Integration (Enclosed Area & Rotation Volume)

[Latios1314]

1) Find the area enclosed by the curve x=3+cos(t) and y=4sin(t).

My tutor gave me a hint which confuses me.

A=-4 integral y dx where the upper limit is pi/2 and the lower limit is 0.

I do not understand the -4 part. why must we multiply the integral by -4?

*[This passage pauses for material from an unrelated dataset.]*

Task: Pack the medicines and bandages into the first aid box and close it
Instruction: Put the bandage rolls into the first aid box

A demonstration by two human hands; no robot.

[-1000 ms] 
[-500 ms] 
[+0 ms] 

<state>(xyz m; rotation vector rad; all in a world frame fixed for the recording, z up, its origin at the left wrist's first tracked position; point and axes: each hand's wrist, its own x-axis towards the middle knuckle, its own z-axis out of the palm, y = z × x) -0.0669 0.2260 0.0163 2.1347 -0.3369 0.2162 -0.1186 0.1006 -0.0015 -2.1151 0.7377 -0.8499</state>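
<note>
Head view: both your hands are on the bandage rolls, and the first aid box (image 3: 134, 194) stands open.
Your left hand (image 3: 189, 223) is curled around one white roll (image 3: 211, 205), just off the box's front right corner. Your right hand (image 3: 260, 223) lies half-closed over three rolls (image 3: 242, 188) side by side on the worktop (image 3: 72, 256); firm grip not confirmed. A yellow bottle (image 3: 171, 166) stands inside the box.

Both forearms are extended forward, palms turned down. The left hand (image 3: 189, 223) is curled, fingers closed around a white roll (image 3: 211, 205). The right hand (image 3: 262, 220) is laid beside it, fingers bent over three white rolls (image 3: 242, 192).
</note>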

2) Find the volume of the solid generated by revolving about the y-axis the area between the first arc of the cycloid x=t-sin(t), y=1-cos(t) and the x-axis. Use the shell method.

v=2pi integral xy dx
=2pi integral (t-sin(t)) (1-cos(t))^2 dt

I'm stuck at this point.

 

[Latios1314]

could anyone help me with these two questions?

 

[Latios1314]

anyone?=/

 

[HallsofIvy]

If x= 3+cos(t) and y= 4 sin(t), then cos(t)= x- 3 and sin(t)= y/4 so that $(x- 3)^2+ y^2/16= sin^2(t)+ cos^2(t)= 1$. The figure is an ellipse with center at (3, 0), minor semi-axis on the x-axis, of length 1, and major semi-axis parallel to the y-axis, of length 4. The area of such an ellipse is $\pi$ times the product of the two semi-axes, here, $4\pi$.

A "standard" parameterization for a circle would be "x= R cos(t), y= R sin(t)" where R is the radius and t goes around the full circle, from 0 to $2\pi$. Using different "R" for x and y (1 and 4) gives an ellipse rather than a circle. Going from 0 to $\pi/2$ gives you 1/4 of the ellipse. Because of the symmetry, multiplying that by 4 will give the area of the entire ellipse. The negative is because with x= R cos(t) (or x= cos(t)+ 3), $dx= -R sin(t)dt$.

You can also see this as a special case of Greens Theorem:
$$\int\int_D \left(\frac{\partial M}{\partial x}- \frac{\partial N}{\partial y}\right) dxdy= \oint Ndx+ Mdy$$

In particular, if we take M= 0 N= y the left side becomes $\int\int_D -1 dxdy$ which is just the negative of the area of region D. The right side becomes $\oint y dx$ where the integral is around the circumference of the region.

However, this problem has nothing to do with "volume of rotation" or even "volume".